I just wanted to hear your thoughts on this. Does this all sound completely insane? Is there a particular time of year you would recommend? I speak fluent Spanish, have spent time in the Saltillo-San Luis Potosi-Zacatecas area, and have some common sense. I first plan to take a few days to learn how to kayak in Concepcion.

I am well aware that these are a lot of questions, and if you don't have the time to reply to them all I will understand.

Thanks, en adelante, Justin Bill

Carl replies: Thanks for the message and thoughts about Steve -- I'll also pass them on to his family.

Your vague kayaking plan sounds like a big winner to me.

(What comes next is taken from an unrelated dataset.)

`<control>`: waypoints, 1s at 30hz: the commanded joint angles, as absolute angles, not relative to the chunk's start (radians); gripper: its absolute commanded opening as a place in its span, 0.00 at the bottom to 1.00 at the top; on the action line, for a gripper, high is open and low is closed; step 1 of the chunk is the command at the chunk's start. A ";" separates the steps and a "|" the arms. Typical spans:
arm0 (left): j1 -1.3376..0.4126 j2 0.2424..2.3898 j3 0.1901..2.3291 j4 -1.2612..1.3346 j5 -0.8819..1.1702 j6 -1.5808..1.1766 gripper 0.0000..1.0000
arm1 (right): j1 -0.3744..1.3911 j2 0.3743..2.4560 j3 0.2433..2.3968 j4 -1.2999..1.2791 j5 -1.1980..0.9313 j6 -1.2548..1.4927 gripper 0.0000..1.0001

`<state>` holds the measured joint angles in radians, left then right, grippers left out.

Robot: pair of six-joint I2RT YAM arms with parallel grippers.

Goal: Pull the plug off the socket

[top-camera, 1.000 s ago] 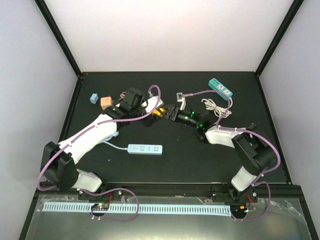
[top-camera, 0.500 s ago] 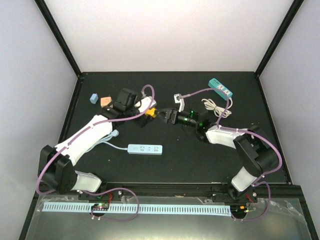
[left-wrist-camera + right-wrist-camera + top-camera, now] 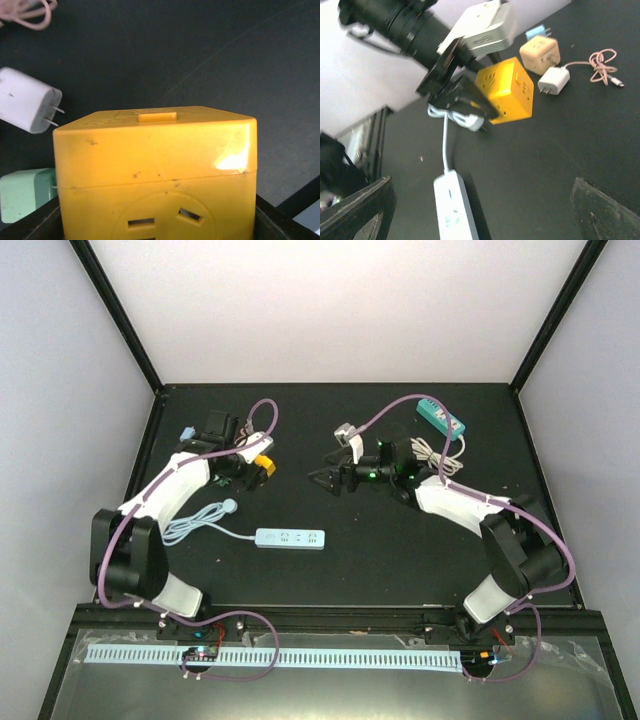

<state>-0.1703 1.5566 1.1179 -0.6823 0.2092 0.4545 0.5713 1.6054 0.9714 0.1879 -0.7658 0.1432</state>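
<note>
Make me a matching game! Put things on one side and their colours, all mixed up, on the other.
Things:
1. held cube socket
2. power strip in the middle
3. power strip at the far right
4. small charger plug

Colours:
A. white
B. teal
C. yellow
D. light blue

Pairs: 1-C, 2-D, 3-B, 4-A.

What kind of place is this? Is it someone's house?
Likely a robot lab booth, not a house. A left arm and right arm are bolted to a black table, plain white walls box it in, and a white power strip and teal power strip lie on it.
</note>
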 commanded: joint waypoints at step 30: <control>-0.093 1.804 1.322 -0.822 0.199 0.489 0.87 | 0.916 1.969 1.358 -0.470 -0.405 -0.580 0.92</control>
<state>-0.1047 1.8740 1.3029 -0.7940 0.1642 0.5003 0.8860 1.9209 1.2942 -0.4171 -0.4683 -0.5419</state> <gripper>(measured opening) 0.843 0.920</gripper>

Lorena and I have done two extensive Klepper voyages in the southern Sea of Cortez; the longest was over 60 days. They count as true high points in our lives.

We had never kayaked when we started out for the first time (south of La Paz), but on the good advice of friends, and with their borrowed Klepper, we survived. We also became serious Klepper users -- ran into one very nasty storm that probably would have killed us in a lesser boat. Later, we bought our own Klepper and sail rig, and used it for a major trip in Baja, and an incredible 67 day trip in British Columbia. We've been through all kinds of stuff, and I consider the Klepper to be cheap life insurance.

Mulege to La Paz: we haven't done it that way, but it is high on our list. Take lots of water -- we carried as much as 20 gallons, in soft water bags. Lowers the center of gravity and makes the kayak very stable (heavy, too, but what's the hurry?).

Here's some quick, hard-earned ideas: be very careful of falling rock from cliff faces - especially in late afternoon. We gave up camping on sand -- too messy -- and found our best camps on gravel or even rocks, in caves, on points (best views). In those days there were no other kayakers, but we loved maximum isolation -- carry a good mattress, take 20-30 minutes to level out the rocks under it.

Be *extremely* careful of sudden wind squalls. They can be deadly. Most of the squalls that hit us came after 11 a.m. but a few hit as early as 4-5 a.m. Be ready to drop your sails in an instant. If you see dust on the horizon, or any indication of strong wind, drop your sails immediately. These squalls can roll you over in an instant if you're under even a bit of sail.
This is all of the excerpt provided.